Марат просто дар речи потерял от такой убийственной логики. Владимир Петрович явно намекал на то, что деньги нужно было отдать ему. Как бы в кассу советского государства. А то, что обеспечение стажеров не тянуло даже на минимально необходимое, его не касалось.
– Итальянские балерины, кстати, живут на точно такое же пособие в Москве, – ни к кому не обращаясь, сообщил Владимир Петрович, усаживаясь за стол и пробуя остывший чай. – Тьфу, пакость. Чертовы итальяшки, даже чай нормальный производить не умеют! Так вот, балерины живут в Москве и не жалуются!
– Балеринам не нужно есть, – не удержался Марат. – Они чем стройнее, тем лучше. А мне уже голос не на что опирать.
Владимир Петрович покачал головой и закурил, даже не потрудившись открыть окно.
– Борзый ты. Ох, борзый. Тебя спасает только то, что талантливый.

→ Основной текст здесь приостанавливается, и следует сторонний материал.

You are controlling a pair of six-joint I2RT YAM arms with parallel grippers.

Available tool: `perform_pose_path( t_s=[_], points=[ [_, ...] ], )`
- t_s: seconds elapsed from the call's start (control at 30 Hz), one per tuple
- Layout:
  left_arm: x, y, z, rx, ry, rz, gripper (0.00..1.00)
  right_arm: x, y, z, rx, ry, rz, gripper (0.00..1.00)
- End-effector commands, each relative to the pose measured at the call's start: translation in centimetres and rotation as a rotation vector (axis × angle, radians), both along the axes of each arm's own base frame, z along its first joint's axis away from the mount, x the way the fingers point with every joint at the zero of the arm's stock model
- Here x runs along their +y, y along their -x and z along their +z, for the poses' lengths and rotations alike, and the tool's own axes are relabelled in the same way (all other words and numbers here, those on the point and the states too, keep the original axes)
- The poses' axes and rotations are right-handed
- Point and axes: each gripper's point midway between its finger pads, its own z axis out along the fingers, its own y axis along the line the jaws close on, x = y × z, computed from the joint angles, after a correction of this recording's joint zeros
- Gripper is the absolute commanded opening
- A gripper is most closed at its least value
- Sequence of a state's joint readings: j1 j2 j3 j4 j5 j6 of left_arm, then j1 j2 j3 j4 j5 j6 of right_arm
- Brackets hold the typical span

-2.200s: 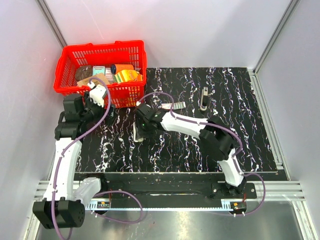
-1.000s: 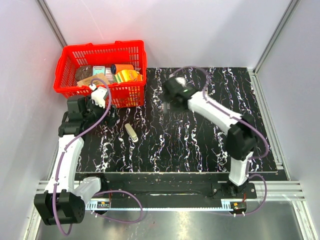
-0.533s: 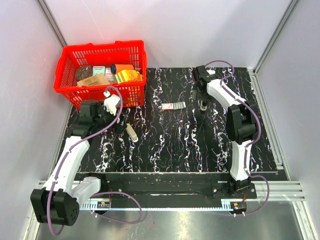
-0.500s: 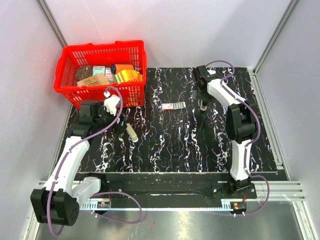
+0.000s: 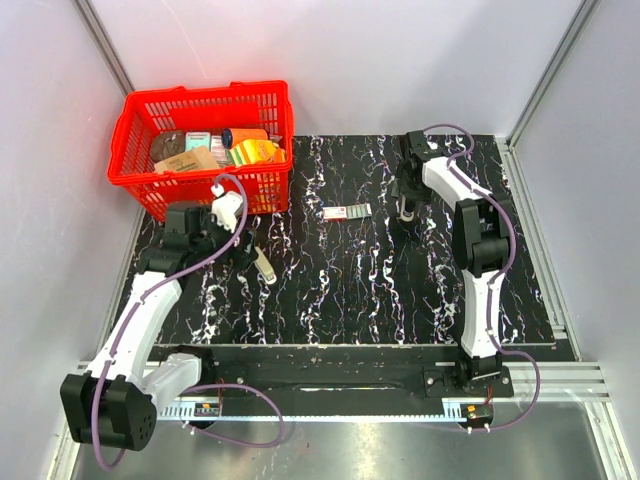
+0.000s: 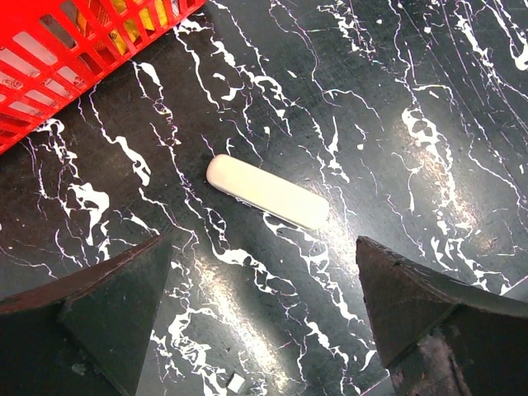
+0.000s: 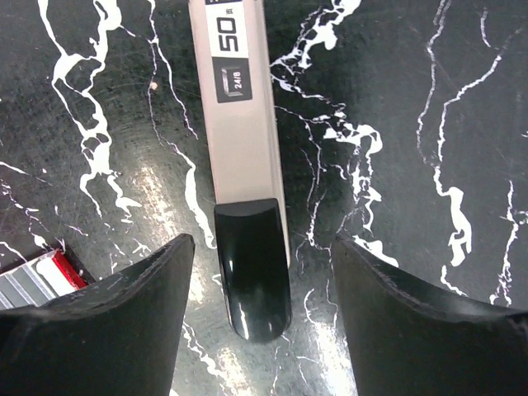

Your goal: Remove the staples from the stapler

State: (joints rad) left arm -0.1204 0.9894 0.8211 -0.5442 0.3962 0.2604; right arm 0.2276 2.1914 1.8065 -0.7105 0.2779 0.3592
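Observation:
The stapler (image 7: 241, 148) is a slim silver bar with a black end and lies flat on the black marbled mat. My right gripper (image 7: 262, 326) is open, one finger on each side of the black end, not touching it. In the top view the right gripper (image 5: 407, 203) hides most of the stapler. The staples (image 6: 266, 191) are a pale beige strip lying on the mat, also in the top view (image 5: 264, 267). My left gripper (image 6: 264, 330) is open and empty, just short of the strip, and shows in the top view (image 5: 242, 247).
A red basket (image 5: 200, 93) with several packets stands at the back left; its wall shows in the left wrist view (image 6: 49, 58). A flat red-and-white packet (image 5: 346, 212) lies mid-mat, its corner in the right wrist view (image 7: 33, 276).
My right arm swung from the mat's left-centre to the far right and now sits over the stapler. The pale strip stayed on the mat. My left gripper moved right toward it.

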Motion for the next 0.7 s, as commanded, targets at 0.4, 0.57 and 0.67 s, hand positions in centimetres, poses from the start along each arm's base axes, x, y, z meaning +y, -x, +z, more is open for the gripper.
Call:
perform_pose_path(
  t_s=[0.4, 0.57, 0.67],
  points=[
    [-0.6, -1.2, 1.7, -0.06, -0.025, 0.012, 0.87, 1.0, -1.0, -0.3, -0.038, -0.064, 0.035, 0.22],
    [-1.6, -1.0, 3.6, -0.108, -0.009, -0.009, 0.95, 2.4, 1.4, 0.7, -0.035, -0.167, 0.012, 0.12],
    [-2.7, -0.5, 5.1, -0.121, 0.01, -0.039, 0.99, 4.1, 3.8, 2.5, -0.079, -0.205, 0.038, 0.09]
  ],
)
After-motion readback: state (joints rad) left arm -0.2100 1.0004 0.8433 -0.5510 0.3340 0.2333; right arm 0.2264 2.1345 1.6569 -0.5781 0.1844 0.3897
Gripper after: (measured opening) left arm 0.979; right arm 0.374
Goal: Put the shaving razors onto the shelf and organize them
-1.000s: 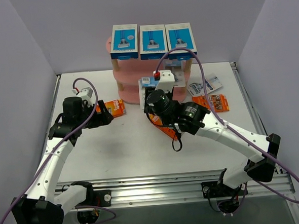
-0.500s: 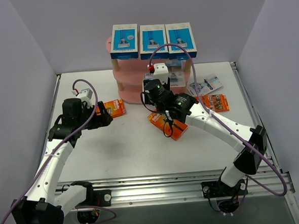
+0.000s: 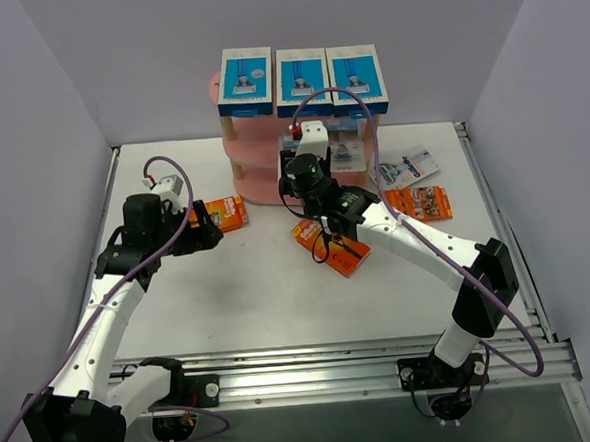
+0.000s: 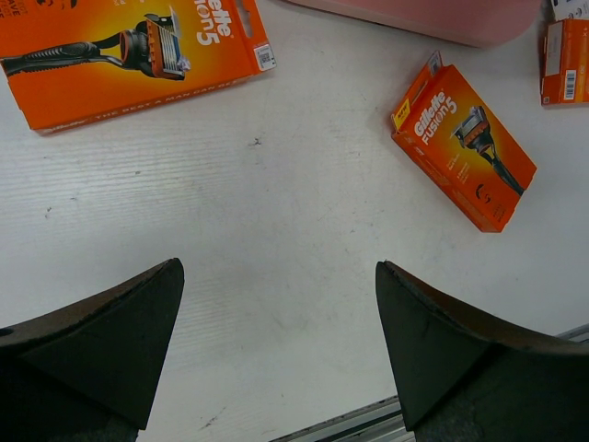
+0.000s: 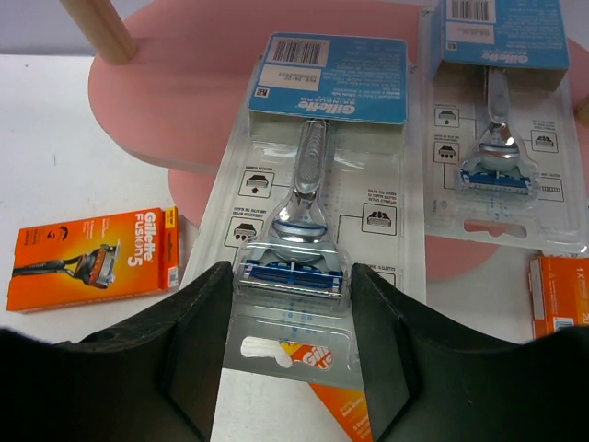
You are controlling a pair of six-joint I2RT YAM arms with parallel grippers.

Но когда-нибудь ты допрыгаешься, Агдавлетов. И твои поклонники там, – он многозначительно поднял глаза к потолку, – тебе не помогут. Ты думаешь, я не знаю о твоем романе с некоей Кармен?
– Думаю, вы обо всем знаете, – буркнул Марат, решив, что пропадать – так с музыкой.
– Да уж… Связь с иностранной гражданкой. К тому же крайне неблагонадежной. Почти что изменницей родины.
Что ж тебя на той родине-то заклинило, с досадой подумал Марик. Главный патриот нашелся. Это в посольстве у тебя стены дубовые и чай жидкий. А в шесть часов служба закончилась, дверь закрылась, и ты поехал в свою уютную квартиру с отдельной спальней и отдельным туалетом. И костюм у тебя по размеру, и ботинки кожаные, уж точно не советские.
Вслух он благоразумно ничего не сказал.
– Но, заметь, я не приказываю тебе немедленно прекращать ваши отношения. Хотя мог бы.
Марик поднял тяжелый взгляд. «Приказываю», значит. Владимир Петрович взгляд не отвел. Он уже совершенно успокоился, чуть ли не улыбался.
– Более того, я мог бы давно доложить о твоем безобразном поведении куда следует. И, возможно, ты бы уже ехал домой. Домой, Агдавлетов, а не в Москву. Но я этого не делаю. Хочешь спросить, почему?
Марат молчал. Владимир Петрович ответил сам себе.
– Потому что не вижу смысла. Через два месяца стажировка подойдет к концу, и ваш роман с Кармен прекратится сам собой. Ты же не надеешься, мальчик, что она поедет с тобой в столицу нашей родины? Или ты настолько наивен?
Марик мучительно краснел, но продолжал хранить молчание. Он не надеялся: этот разговор состоялся как раз после постыдного инцидента, когда он предложил Кармен руку и сердце. А она смеялась минут пятнадцать, после чего, как неразумному ребенку, объясняла ему, что не создана для брака и семьи, что глупо в их положении даже обсуждать такие вещи, а нужно просто наслаждаться ситуацией и друг другом. И Марат до сих пор не понимал, как такое может быть? Ему казалось, что единственный повод отказать мужчине – отсутствие к нему чувств. Но то, что происходило между ними по ночам, свидетельствовало о самых настоящих и горячих чувствах с обеих сторон. Или нет?
– А может быть, ты надеешься остаться тут? – вдруг прищурился Владимир Петрович. – Попросишь политического убежища, кинешься на ковер итальянским властям, мол, влюбился, хочу жениться, спасите-помогите, устройте в «Ла Скала» заодно? А?
– Нет, – твердо ответил Марат. – Даже в мыслях не было.
– Это хорошо! Всегда помни, что там, дома, остались твои родные. Ой, как несладко живется родителям изменников родины. Какой же мерзкий у них чай! Агдавлетов! Спроси у своей итальянки, где здесь чай хороший продается, что ли! Должна же быть от тебя какая-то польза! И иди уже, надоел хуже горькой редьки.
Марат вышел из кабинета. Он чувствовал себя подавленным и абсолютно разбитым. Эта кабинетная сволочь была абсолютно права – у них с Кармен нет никакого будущего. И хуже всего, что сама Кармен считала точно так же. А он просто влюбленный идиот, разучивающий неаполитанские романсы и готовый сделать предложение непонятно чего, стоя на одном колене с розой в зубах. Как есть идиот.